__PROMPT__: Would you please print exactly the lines that run from the one with "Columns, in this" to the last line of the data, both included, without any pictures?
++++++++++++++++++++
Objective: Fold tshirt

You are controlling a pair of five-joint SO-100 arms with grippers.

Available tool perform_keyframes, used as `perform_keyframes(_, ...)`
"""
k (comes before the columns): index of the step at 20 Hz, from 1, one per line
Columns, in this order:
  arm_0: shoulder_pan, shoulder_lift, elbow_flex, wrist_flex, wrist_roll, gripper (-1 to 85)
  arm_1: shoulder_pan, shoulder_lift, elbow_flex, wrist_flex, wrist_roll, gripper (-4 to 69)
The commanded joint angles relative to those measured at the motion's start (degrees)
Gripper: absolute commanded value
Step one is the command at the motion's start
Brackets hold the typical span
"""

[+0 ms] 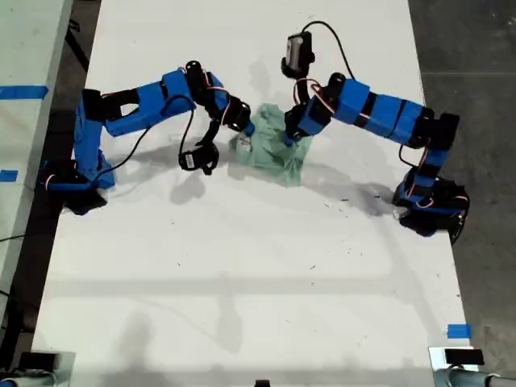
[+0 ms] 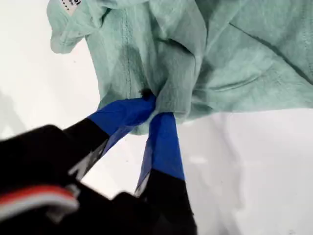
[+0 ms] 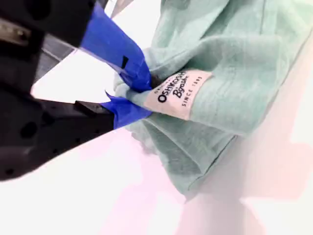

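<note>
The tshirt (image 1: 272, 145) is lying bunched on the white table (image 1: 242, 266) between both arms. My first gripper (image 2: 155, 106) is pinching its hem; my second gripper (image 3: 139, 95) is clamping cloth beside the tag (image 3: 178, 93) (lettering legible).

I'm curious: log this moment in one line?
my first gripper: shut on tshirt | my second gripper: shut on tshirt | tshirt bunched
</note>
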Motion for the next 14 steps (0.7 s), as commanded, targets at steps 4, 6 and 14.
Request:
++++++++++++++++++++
__RESULT__:
Columns, in this order:
  arm_0: shoulder_pan, shoulder_lift, elbow_flex, wrist_flex, wrist_roll, gripper (-1 to 85)
  arm_1: shoulder_pan, shoulder_lift, elbow_flex, wrist_flex, wrist_roll, gripper (-4 to 69)
The commanded joint angles relative to those measured at the motion's start (degrees)
Gripper: absolute commanded value
Step one is the command at the motion's start
Brackets hold the typical span
"""

[+0 ms] 
[+0 ms] 
[+0 ms] 

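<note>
The tshirt (image 1: 272, 145) is lying bunched on the white table (image 1: 242, 266) between both arms. My first gripper (image 2: 155, 106) is pinching its hem; my second gripper (image 3: 139, 95) is clamping cloth beside the tag (image 3: 178, 93) (lettering legible).

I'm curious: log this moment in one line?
my first gripper: shut on tshirt | my second gripper: shut on tshirt | tshirt bunched
</note>
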Motion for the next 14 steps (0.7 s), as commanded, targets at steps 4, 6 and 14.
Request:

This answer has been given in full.